The AID registry is the important epidemiological tool for our researchers
working in the field of low prevalence diseases like AID. It serves as the
essential data base for the AID-Net. Clinical and laboratory parameters of a
population-based and longitudinal data collection were defined and are
available via the website Until April 2014, 919
patients have been recruited to the registry, 158 DNA und 845 serum samples
of 376 patients were deposited in biomaterial banks (BMB). In this funding
period we will continue to collect data to evaluate genetic, epidemiological, and
clinical characteristics of AID. In a translational approach, genetic and
serological markers and clinical features will be identified for stratification of
patients, monitoring of disease activity and therapy, or prediction of disease
outcome. The availability of larger, standardized data sets is expected to
improve quality control. Using online links the AID registry provides a platform
for national and international networking of AID research. At the moment 16
projects are ongoing and 4 projects are finished.
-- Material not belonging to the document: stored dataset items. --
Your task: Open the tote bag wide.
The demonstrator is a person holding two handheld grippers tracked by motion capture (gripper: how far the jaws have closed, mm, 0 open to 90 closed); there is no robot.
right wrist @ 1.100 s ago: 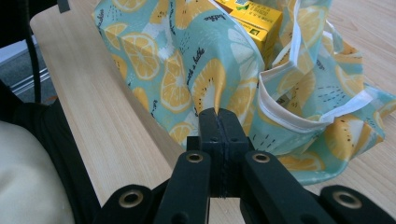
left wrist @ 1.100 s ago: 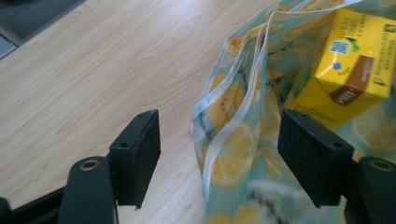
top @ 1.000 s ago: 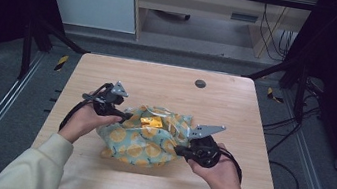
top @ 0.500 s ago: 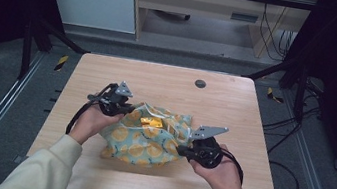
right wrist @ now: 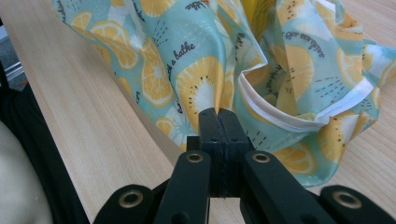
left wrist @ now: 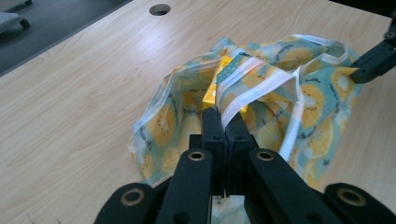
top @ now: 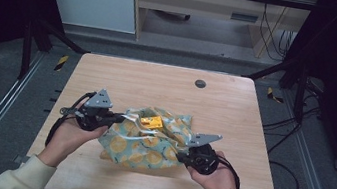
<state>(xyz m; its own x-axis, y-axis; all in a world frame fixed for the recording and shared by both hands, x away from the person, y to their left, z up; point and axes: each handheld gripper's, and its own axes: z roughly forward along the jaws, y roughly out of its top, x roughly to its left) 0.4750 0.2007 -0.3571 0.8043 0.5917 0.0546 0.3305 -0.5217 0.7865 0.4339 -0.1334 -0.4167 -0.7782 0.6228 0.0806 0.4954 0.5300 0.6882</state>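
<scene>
Bright tabletop — dark, dim surroundings

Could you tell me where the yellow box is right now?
In the high view, the yellow box sits inside the open mouth of the lemon-print bag, mid-table between both grippers.

Left gripper: now sits lower and nearer the person than one second ago, jaws pinched on the white handle strap. Lemon-print bag: left side drawn in; yellow box shows slightly further right.
</scene>
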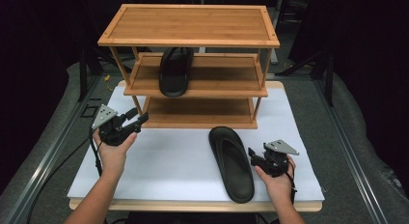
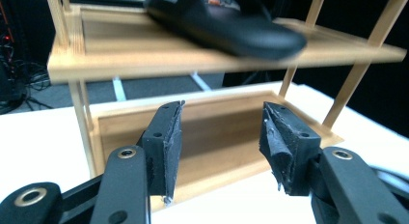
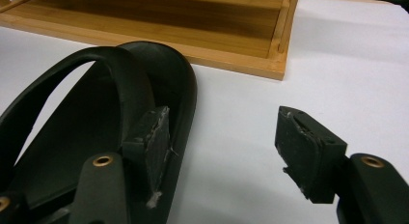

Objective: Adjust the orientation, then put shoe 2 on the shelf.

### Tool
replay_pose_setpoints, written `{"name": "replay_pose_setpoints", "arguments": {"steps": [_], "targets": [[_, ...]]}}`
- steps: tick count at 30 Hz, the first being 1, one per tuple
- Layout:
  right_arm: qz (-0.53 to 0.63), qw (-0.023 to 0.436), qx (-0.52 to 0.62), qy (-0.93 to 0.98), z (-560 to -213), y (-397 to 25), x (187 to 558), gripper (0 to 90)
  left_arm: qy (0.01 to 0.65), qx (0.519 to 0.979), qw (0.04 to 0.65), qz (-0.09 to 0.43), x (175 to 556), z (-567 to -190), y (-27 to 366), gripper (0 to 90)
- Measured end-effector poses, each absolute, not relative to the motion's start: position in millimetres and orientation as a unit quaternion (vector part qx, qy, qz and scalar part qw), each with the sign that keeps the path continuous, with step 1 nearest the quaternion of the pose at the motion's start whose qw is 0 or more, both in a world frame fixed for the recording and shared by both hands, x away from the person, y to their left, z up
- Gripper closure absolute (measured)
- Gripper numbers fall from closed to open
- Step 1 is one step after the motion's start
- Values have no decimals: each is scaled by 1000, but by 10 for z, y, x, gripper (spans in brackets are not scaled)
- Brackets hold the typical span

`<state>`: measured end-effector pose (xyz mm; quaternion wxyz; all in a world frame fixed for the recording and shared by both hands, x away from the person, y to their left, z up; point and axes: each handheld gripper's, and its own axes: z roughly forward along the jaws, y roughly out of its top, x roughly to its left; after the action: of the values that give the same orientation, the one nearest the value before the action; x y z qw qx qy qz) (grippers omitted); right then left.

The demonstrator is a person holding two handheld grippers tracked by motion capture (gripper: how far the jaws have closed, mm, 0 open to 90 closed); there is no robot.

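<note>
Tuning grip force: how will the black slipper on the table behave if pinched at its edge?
The slipper looks like moulded foam or rubber: probably light, likely to flex. Its thin arched strap would likely deform. Lying flat on the white sheet, it shouldn't roll.

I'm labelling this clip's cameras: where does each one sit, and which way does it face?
High view: above the person's side, looking forward and down on the three-tier bamboo shoe rack; forearms, both hands show.
Left gripper view: on the left gripper, facing the rack's lower shelves; open black jaws show.
Right gripper view: on the right gripper, facing the black rubber slipper on the white tabletop; open jaws show.
Shared: high and left views show the black slipper on the middle shelf.
</note>
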<state>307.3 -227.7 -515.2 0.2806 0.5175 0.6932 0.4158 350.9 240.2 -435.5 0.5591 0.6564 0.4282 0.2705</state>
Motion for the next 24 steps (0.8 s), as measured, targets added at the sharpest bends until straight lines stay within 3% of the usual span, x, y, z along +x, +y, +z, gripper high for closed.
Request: {"name": "replay_pose_setpoints", "arguments": {"steps": [15,18,20,24], "targets": [[425,266,498,707,-5127,-2234,2970,417,425,683,542,245,3401,-4848,2360,523],[425,258,489,717,-5116,-2198,2947,516,420,689,539,239,3400,-4901,2343,533],[421,248,485,726,-5129,-2167,2922,634,422,685,544,238,3399,-4909,2345,536],[412,243,491,728,-5103,-2136,2842,669,422,686,545,232,3412,-4916,2336,542]]}}
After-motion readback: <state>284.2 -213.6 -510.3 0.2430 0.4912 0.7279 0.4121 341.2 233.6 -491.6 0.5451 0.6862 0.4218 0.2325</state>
This is a precondition for the
development of reliable treatment guidelines. Our short-term aim is to
implement and improve evidence-based therapeutic standards, with a focus on
risk-adapted approaches in AID. Stratification of patients in responder and nonresponder
courses will lead to the best individual therapy. Escalation and
finishing of treatment are depending on the severity of the disease, prognostic
factors, toxicity, complications and treatment response. The major aim of the
registry is the provision of a high-quality data platform allowing evidence-based
diagnostic and therapeutic decisions in the future as well as generation of
hypotheses for future scientific endeavors.